**YOUR ASSIGNMENT:**
Using the listing below, extract each line that has the word "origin" in it.

**DATA SECTION:**
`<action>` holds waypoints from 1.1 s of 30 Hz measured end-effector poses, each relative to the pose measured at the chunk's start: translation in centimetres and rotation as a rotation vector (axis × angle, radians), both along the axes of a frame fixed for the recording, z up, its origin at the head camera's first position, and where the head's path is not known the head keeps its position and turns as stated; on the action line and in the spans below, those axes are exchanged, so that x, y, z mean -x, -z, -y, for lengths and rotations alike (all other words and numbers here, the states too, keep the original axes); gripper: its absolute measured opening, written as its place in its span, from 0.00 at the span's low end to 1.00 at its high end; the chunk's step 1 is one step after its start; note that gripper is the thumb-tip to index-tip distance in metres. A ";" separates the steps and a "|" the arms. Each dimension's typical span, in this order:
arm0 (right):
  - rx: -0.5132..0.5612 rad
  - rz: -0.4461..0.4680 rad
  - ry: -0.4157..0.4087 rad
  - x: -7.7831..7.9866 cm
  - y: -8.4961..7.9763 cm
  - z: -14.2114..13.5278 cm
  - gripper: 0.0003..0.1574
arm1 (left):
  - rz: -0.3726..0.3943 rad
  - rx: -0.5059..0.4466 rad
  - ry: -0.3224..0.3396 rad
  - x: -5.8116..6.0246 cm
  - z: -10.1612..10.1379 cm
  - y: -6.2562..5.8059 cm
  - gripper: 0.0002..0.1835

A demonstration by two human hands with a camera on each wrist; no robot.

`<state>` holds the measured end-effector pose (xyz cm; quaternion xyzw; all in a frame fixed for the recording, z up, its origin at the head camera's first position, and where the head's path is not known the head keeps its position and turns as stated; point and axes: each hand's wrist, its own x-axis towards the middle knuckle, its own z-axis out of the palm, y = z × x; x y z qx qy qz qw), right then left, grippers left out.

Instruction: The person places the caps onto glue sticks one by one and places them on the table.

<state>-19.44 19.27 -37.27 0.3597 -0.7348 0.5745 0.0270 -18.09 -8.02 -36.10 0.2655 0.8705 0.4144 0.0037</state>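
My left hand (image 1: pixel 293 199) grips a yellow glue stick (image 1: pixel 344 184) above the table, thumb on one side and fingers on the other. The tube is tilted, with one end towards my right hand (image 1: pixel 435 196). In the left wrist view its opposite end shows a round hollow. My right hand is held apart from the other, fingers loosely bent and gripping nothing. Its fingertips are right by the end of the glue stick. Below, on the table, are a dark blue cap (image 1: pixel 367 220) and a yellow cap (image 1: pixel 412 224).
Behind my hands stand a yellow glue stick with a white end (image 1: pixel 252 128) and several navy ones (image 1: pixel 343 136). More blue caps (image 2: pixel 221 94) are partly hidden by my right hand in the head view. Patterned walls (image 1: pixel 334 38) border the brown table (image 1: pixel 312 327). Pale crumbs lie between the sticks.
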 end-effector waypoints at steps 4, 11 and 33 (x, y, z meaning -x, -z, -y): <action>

**ANSWER FOR THIS EXERCISE:**
`<action>` holds waypoints from 1.1 s of 30 Hz measured end-effector poses, each relative to the pose measured at the chunk's start: translation in centimetres and rotation as a rotation vector (axis × angle, radians), both along the axes of a frame fixed for the recording, z up, its origin at the head camera's first position, and where the head's path is not known the head keeps its position and turns as stated; on the action line and in the spans below, those axes are exchanged, so that x, y, z mean -x, -z, -y, for lengths and rotations alike (all other words and numbers here, the states too, keep the original axes); gripper: its absolute measured opening, written as its place in its span, from 0.00 at the span's low end to 1.00 at its high end; the chunk's step 1 is one step after its start; note that gripper is the thumb-tip to index-tip distance in metres. A ";" separates the steps and a "|" the arms. Each dimension's typical span, in this order:
`<state>` holds the measured end-effector pose (xyz cm; quaternion xyzw; all in a frame fixed for the recording, z up, its origin at the head camera's first position, and where the head's path is not known the head keeps its position and turns as stated; point and axes: each hand's wrist, its own x-axis towards the middle knuckle, its own z-axis out of the palm, y = z × x; x y z qx qy qz qw), right then left, grippers left out.

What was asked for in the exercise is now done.